Fig: The B-Tree data-structure.

segmented_log and B-Tree comparison continued ...
- segmented_log(s) have far lesser number of memory indirections than B-Tree(s) when simply sequentially iterating over the elements. (Trees have multiple levels of pointer indirection, as opposed to vectors which have contiguous memory allocation and are very cache-friendly). Higher number of memory indirections increase the number of virtual memory page faults and decrease cache locality.
- segmented_log(s) have higher disk page locality. This due to segmented_log's append only nature where writes always go to the end of the files, which is optimal for disk page cache.
- segmented_log(s) are highly optimized on SSDs due to it's sequential append only write characteristics
- In conclusion, segmented_log(s) support much faster writes and reads than B-Tree(s), on average.
Modern databases that are based on LSM trees (Google BigTable, Google Spanner, Cassandra, DynamoDB, TiKV, Redis) have similar performance characteristics to segmented_log(s)
Message queues don't require a query parsing and execution layer for accessing messages.
Writes in databases often require transactions for atomicity and consistency guarantees. For distributed databases, there are distributed transactions with sophisticated protocols like two phase commit which blocks on failure. Message queues can rely on consensus algorithms like Raft and Paxos for consistency between replicas, which are non-blocking and more resilient to failures.
Message queues have been explicitly designed to provide queue like semantics. One has to build additional abstractions over databases to obtain message queue like behaviour.

However, the gaps between message queues and databases are gradually decreasing. Apache Kafka now provides an SQL like query layer for stream analytics. In-memory key value stores (databases) like Redis also provide message queue abstractions out of the box.

Remember that this talk was actually about Machine Learning inference with message queues and not just about message queues. To illustrate how message queues might be used in a machine learning inference system in the real world, consider the following case study.

Case Study: Plant medicine effectiveness on Crops

An agricultural pharmacy company has come up with a new drug to cure various plant diseases. Now, they wish to measure the effectiveness of their medicine. They want to quantitatively analyze if the medicine speeds up the healing process in plants.
In order to to do this, the company partners with a farm owner to test out the medicine on their crops. They isolate the farm into two areas, the control area where no medicine is used and the active area where the newly developed medicine is tested out.
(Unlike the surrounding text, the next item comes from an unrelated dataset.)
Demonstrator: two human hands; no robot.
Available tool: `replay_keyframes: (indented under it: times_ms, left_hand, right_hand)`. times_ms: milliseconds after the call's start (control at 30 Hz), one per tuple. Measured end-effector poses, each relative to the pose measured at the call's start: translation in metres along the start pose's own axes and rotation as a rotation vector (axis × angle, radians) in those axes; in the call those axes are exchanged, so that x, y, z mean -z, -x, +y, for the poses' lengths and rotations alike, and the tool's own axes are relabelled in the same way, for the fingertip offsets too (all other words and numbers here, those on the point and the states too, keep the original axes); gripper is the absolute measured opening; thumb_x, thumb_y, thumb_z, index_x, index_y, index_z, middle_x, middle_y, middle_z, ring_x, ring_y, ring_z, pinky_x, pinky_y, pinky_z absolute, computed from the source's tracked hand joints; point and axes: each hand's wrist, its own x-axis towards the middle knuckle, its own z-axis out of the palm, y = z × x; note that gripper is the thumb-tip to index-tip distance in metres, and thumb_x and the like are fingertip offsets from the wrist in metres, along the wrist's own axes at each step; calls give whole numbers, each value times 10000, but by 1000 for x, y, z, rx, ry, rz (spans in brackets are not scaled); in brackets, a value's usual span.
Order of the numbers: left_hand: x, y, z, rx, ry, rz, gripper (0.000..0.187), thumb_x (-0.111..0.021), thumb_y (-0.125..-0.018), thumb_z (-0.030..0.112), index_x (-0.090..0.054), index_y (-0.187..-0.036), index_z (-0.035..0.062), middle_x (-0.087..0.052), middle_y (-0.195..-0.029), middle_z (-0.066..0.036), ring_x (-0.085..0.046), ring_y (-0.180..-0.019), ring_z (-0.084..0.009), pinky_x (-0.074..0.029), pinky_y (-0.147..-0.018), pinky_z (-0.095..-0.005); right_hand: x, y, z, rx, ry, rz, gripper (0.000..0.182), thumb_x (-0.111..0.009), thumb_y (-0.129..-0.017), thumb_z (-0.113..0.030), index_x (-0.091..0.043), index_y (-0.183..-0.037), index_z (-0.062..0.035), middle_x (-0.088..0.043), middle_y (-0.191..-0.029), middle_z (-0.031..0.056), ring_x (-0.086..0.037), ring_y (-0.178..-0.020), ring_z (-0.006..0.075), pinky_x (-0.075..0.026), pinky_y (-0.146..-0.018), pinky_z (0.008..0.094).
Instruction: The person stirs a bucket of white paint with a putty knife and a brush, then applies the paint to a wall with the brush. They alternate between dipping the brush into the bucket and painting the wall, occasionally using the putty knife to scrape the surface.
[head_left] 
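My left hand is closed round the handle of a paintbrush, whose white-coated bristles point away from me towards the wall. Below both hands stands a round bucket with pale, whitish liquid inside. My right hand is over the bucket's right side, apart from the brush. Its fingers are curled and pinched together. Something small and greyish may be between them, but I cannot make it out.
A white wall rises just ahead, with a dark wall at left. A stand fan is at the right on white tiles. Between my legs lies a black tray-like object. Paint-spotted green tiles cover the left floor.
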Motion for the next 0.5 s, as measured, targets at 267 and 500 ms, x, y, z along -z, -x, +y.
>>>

They decide on a uniform medicine distribution quantity, let's say 120 ml/sqft.
Now they employ a fleet of drones to regularly take images of the plants in the farm in both the control and active areas to keep track of the health of the plants. The drones take photographs of the plants in the farm at regular distances to cover the entire farm. The trajectory of the drones are preprogrammed in such way that each drones always take photographs at some specific positions (marked by GPS) and each photograph contains a maximum of 20 leaves. The drones take photographs at regular time intervals (e.g daily)
(The plants are in a green house. They don't move around a lot due to absence of wind)
The Machine Learning engineers are to analyze the photographs taken by the drones and measure the effect of the medicine on the leaves.

Now take a look at this photograph:

fungal-attack

Fig: A plant suffering from a fungal-attack.

Intuitively it makes sense that if the disease progresses, the disease affected area will spread and increase. If it heals, the disease area will decrease.

The excellent machine learning engineers in this room would agree that approaching this problem with semantic segmentation would be powerful. From a single image with multiple leaves, multiple disease types can be detected along with the area covered by each type.

However that is an ideal case. It is only possible if you have the required datasets.

The machine learning engineers only have the following datasets:

Leaf object detection dataset
Disease grade classification for 5 diseases (the grades correspond to severity)

There are no sufficiently large annotated semantic segmentation dataset that can be used for production purposes. (Let's say, for this scenario.)

Solution Architecture

The machine learning engineers provide the following models:

A leaf object detector
5 disease grade classifier models. Each disease grade classifier models has 4 classes.

The software engineers design the solution with a suite of micro-services and drone controllers which communicate with each other using the message queue.

plant-pharma-case-study-solution-architecture

Fig: Solution Architecture diagram.

The various components of the system are described in the following sections.

Drone Image Collector

The drone moves to specific position clicks an image, and uploads it to an S3/GCS bucket at a specific path. Each drone position has a unique identifier. The image path could be of the form:

s3://${STORAGE_BUCKET}/${position_id}/${date}/image.png

Next the drone controller produces a message on the "drone_image" topic. The message simply contains the S3 image object path.

(We assume that the drones are equipped with some form of internet connectivity.)

(In the following section, when I say that a components consumes a message, if the message contains an image url, assume that the component also downloads the image from the url to it's local storage.

Also the service might use a shared persistent storage service to avoid hitting S3 every time.)

Leaf image cropper

The leaf image cropper crops out the leaves from the drone image using the leaf object detection model.

The leaf object detection is model is served with a model serving solution like "Tensorflow serving" or "PyTorch serve". The model serving solution provides the model inference at specific HTTP or gRPC endpoint.

The leaf image cropper has a consumer to consume drone image from the "drone_image" topic. It then perform inference with the HTTP or gRPC endpoint served by the model serving solution and obtains all the bounding boxes. It then uses bounding boxes to crop out the leaves.

For each cropped out leaf:

A new cropped leaf image is created. It is uploaded to:

s3://${STORAGE_BUCKET}/${position_id}/${date}/${cropper-model-id}/${cropper-model-version}/${leaf_crop_idx}.png

It produces a message on the "cropped_leaf" topic. The message contains the above S3 image object path.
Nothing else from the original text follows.